Kali ini, dengan sangat terpaksa, Shin-ae harus mengalah. Kondisi tubuhnya sedang
drop. Bohong namanya jika ia baik-baik saja sekarang.

"Baiklah. Tapi setelah selesai berobat, kau harus pulang. Pergilah ke kantor. Oke?"
Shin-ae berkata pelan.

"Yah, jika itu maumu, aku akan lakukan."

▶▶▶

27 September

Hari paling menyedihkan yang pernah ada dalam hidupku. Dimana aku harus
mengalah demi orang yang penting untukku. Atau ia akan kecewa dengan diriku.
Tidak, sejujurnya, satu detik pun aku tidak akan bisa melepaskan kenangan indah
itu. Tidak.

Hyung Joon

Jika kau masih hidup sekarang, datanglah. Aku selalu ada disini, sebagai tempat
terakhir, rumahmu. Aku akan memberikan apapun yang kamu butuhkan. Tak peduli
jika aku harus mengorbankan nyawa demi apapun itu.

Jadi pulanglah.

Kau tahu bukan, jika aku tidak bisa melihatmu pergi tanpa pamit, begitu saja?

Berapa banyak salahku,

Hingga kau lebih memilih untuk pergi tanpa jejak? Apa selama ini aku tak pernah
bisa menjadi keluarga untukmu? Apakah...

Hanya saja.

Aku sudah tidak sanggup lagi menuliskan isi hatiku.
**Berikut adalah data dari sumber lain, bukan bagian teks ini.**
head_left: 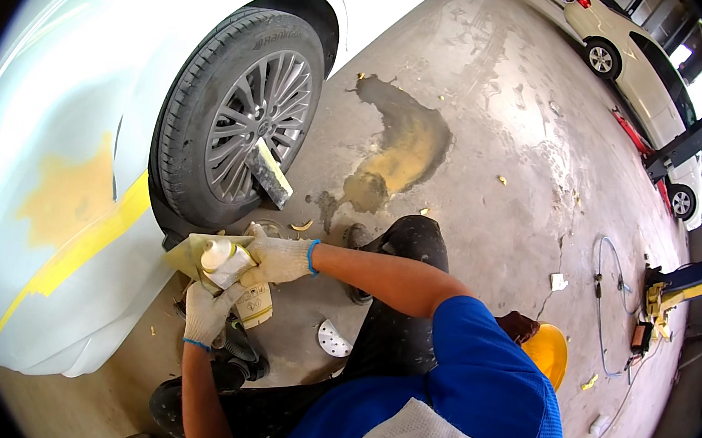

Jadi, jika kau masih punya waktu untuk berpikir, pikirkanlah.

Dan semoga kau baik-baik saja.

Karena doaku akan selalu mengiringi perjalanan hidupmu.

Dari sang pengagum fajar.


Shin-ae.

Haaaa...

Membaca lagi surat kumal ini, seperti merobek kembali luka lama yang sudah susah
payah kuobati. Rasanya sesak. Semua kalimat yang ia tuliskan, bagiku terasa
seperti hukuman waktu. Setiap detik, aku tersiksa.